CPU MT Performance: A Real Monster

What’s more interesting than ST performance, is MT performance. With 8 performance cores and 2 efficiency cores, this is now the largest iteration of Apple Silicon we’ve seen.

As a prelude into the scores, I wanted to remark some things on the previous smaller M1 chip. The 4+4 setup on the M1 actually resulted that a significant chunk of the MT performance being enabled by the E-cores, with the SPECint score in particular seeing a +33% performance boost versus just the 4 P-cores of the system. Because the new M1 Pro and Max have 2 less E-cores, just assuming linear scaling, the theoretical peak of the M1 Pro/Max should be +62% over the M1. Of course, the new chips should behave better than linear, due to the better memory subsystem.

In the detailed scores I’m showcasing the full 8+2 scores of the new chips, and later we’ll talk about the 8 P scores in context. I hadn’t run the MT scores of the new Fortran compiler set on the M1 and some numbers will be missing from the charts because of that reason.

SPECint2017 Rate-N Estimated Scores

Looking at the data – there’s very evident changes to Apple’s performance positioning with the new 10-core CPU. Although, yes, Apple does have 2 additional cores versus the 8-core 11980HK or the 5980HS, the performance advantages of Apple’s silicon is far ahead of either competitor in most workloads. Again, to reiterate, we’re comparing the M1 Max against Intel’s best of the best, and also nearly AMD’s best (The 5980HX has a 45W TDP).

The one workload standing out to me the most was 502.gcc_r, where the M1 Max nearly doubles the M1 score, and lands in +69% ahead of the 11980HK. We’re seeing similar mind-boggling performance deltas in other workloads, memory bound tests such as mcf and omnetpp are evidently in Apple’s forte. A few of the workloads, mostly more core-bound or L2 resident, have less advantages, or sometimes even fall behind AMD’s CPUs.

SPECfp2017 Rate-N Estimated Scores

The fp2017 suite has more workloads that are more memory-bound, and it’s here where the M1 Max is absolutely absurd. The workloads that put the most memory pressure and stress the DRAM the most, such as 503.bwaves, 519.lbm, 549.fotonik3d and 554.roms, have all multiple factors of performance advantages compared to the best Intel and AMD have to offer.

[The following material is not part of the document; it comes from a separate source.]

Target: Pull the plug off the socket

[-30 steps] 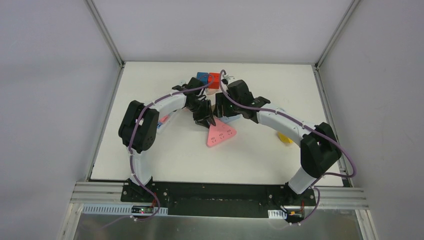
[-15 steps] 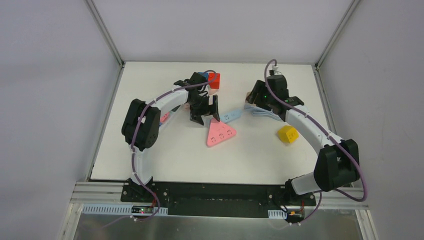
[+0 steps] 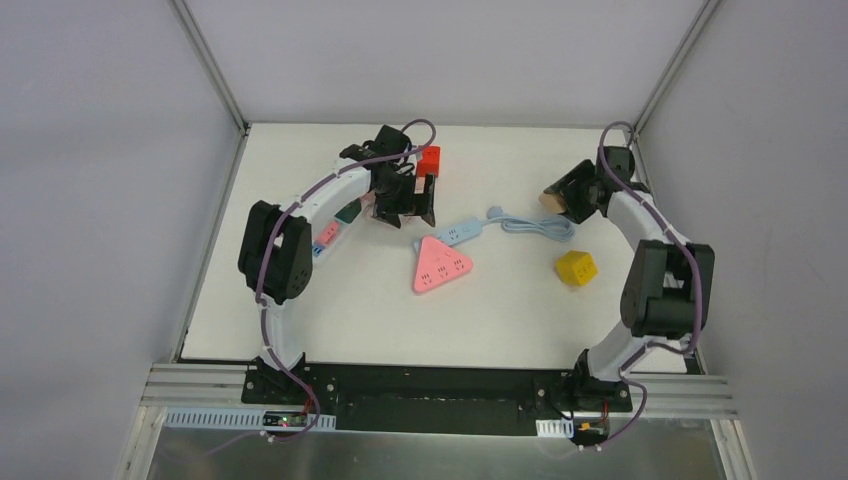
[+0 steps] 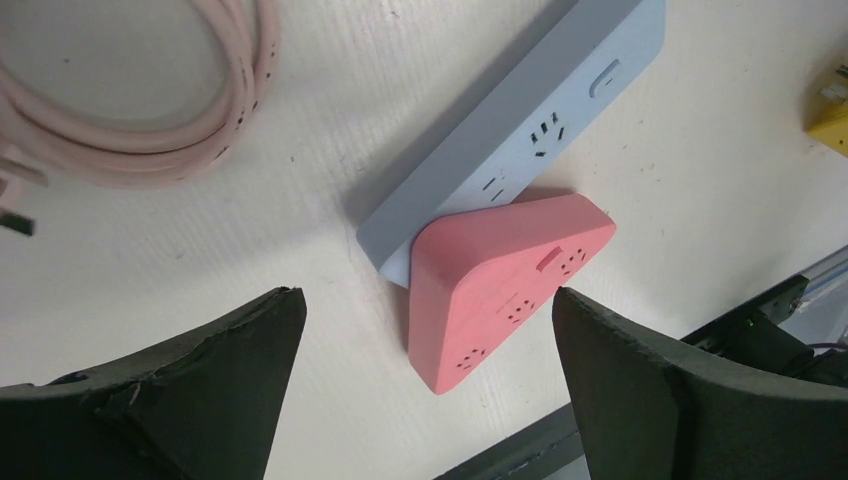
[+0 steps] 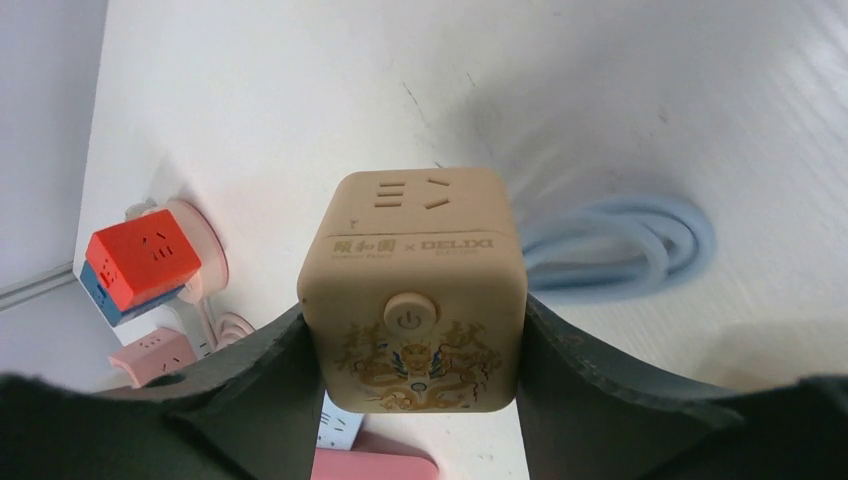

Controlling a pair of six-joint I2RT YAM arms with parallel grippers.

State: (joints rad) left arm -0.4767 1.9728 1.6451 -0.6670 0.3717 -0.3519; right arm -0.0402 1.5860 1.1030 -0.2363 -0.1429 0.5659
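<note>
The plug is a tan cube (image 5: 410, 290) with a power button and a dragon print. My right gripper (image 5: 410, 365) is shut on its two sides and holds it above the table at the far right (image 3: 553, 198). The socket, a light blue power strip (image 3: 460, 233), lies flat in the middle with nothing plugged into the outlets that show (image 4: 520, 140). My left gripper (image 4: 428, 380) is open and holds nothing. It hangs above the table, up and left of the strip (image 3: 412, 203).
A pink triangular socket block (image 3: 441, 265) touches the strip's near end. The strip's blue cable (image 3: 530, 224) coils to its right. There is a yellow cube (image 3: 576, 268), a red and blue cube (image 3: 429, 160), a coiled pink cable (image 4: 150, 110) and a small pink strip (image 3: 327, 235).
My right arm swung from the strip to the far right, carrying the tan cube plug away. My left gripper opened and drew back from the strip toward the far left.
</note>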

The performance differences here are just insane, and really showcase just how far ahead Apple’s memory subsystem is in its ability to allow the CPUs to scale to such degree in memory-bound workloads.

Even workloads which are more execution bound, such as 511.porvray or 538.imagick, are – albeit not as dramatically, still very much clearly in favour of the M1 Max, achieving significantly better performance at drastically lower power.

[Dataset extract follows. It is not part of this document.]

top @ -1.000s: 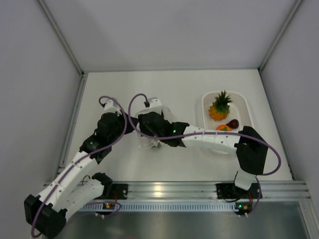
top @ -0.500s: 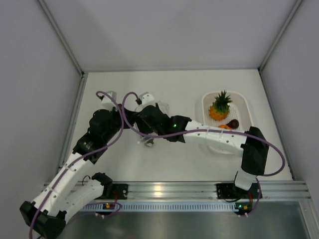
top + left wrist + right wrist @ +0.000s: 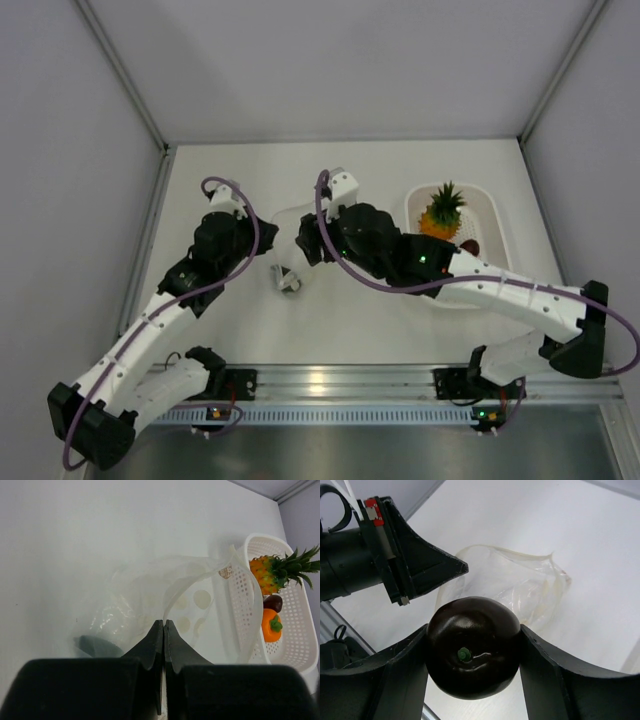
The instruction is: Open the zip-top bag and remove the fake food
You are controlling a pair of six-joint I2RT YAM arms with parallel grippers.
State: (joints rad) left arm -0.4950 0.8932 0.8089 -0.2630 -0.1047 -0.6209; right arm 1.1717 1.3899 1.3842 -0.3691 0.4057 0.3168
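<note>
The clear zip-top bag (image 3: 150, 595) lies open on the white table, also seen from above (image 3: 288, 216) and in the right wrist view (image 3: 520, 580). My left gripper (image 3: 164, 623) is shut on the bag's rim; it shows from above (image 3: 264, 236). A dark green piece (image 3: 94, 645) lies inside the bag, also visible from above (image 3: 286, 281). My right gripper (image 3: 473, 632) is shut on a dark brown round fruit (image 3: 472, 652), held above the bag's mouth; from above the right gripper (image 3: 310, 242) sits just right of the left one.
A white perforated basket (image 3: 492, 215) at the right holds the pineapple (image 3: 440, 214) and a dark brown piece (image 3: 470, 246); in the left wrist view the basket (image 3: 300, 645) also holds an orange fruit (image 3: 270, 625). Walls enclose the table on three sides.
My right gripper has drawn out of the bag, up and to the right, with the dark round fruit in it. My left gripper still holds the bag's rim.
</note>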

We noted how the M1 Max CPUs are not able to fully take advantage of the DRAM bandwidth of the chip, and as of writing we didn’t measure the M1 Pro, but imagine that design not to score much lower than the M1 Max here. We can’t help but ask ourselves how much better the CPUs would score if the cluster and fabric would allow them to fully utilise the memory.

SPEC2017 Rate-N Estimated Total

In the aggregate scores – there’s two sides. On the SPECint work suite, the M1 Max lies +37% ahead of the best competition, it’s a very clear win here and given the power levels and TDPs, the performance per watt advantages is clear. The M1 Max is also able to outperform desktop chips such as the 11900K, or AMD’s 5800X.

In the SPECfp suite, the M1 Max is in its own category of silicon with no comparison in the market. It completely demolishes any laptop contender, showcasing 2.2x performance of the second-best laptop chip. The M1 Max even manages to outperform the 16-core 5950X – a chip whose package power is at 142W, with rest of system even quite above that. It’s an absolutely absurd comparison and a situation we haven’t seen the likes of.

We also ran the chip with just the 8 performance cores active, as expected, the scores are a little lower at -7-9%, the 2 E-cores here represent a much smaller percentage of the total MT performance than on the M1.

Apple’s stark advantage in specific workloads here do make us ask the question how this translates into application and use-cases. We’ve never seen such a design before, so it’s not exactly clear where things would land, but I think Apple has been rather clear that their focus with these designs is catering to the content creation crowd, the power users who use the large productivity applications, be it in video editing, audio mastering, or code compiling. These are all areas where the microarchitectural characteristics of the M1 Pro/Max would shine and are likely vastly outperform any other system out there.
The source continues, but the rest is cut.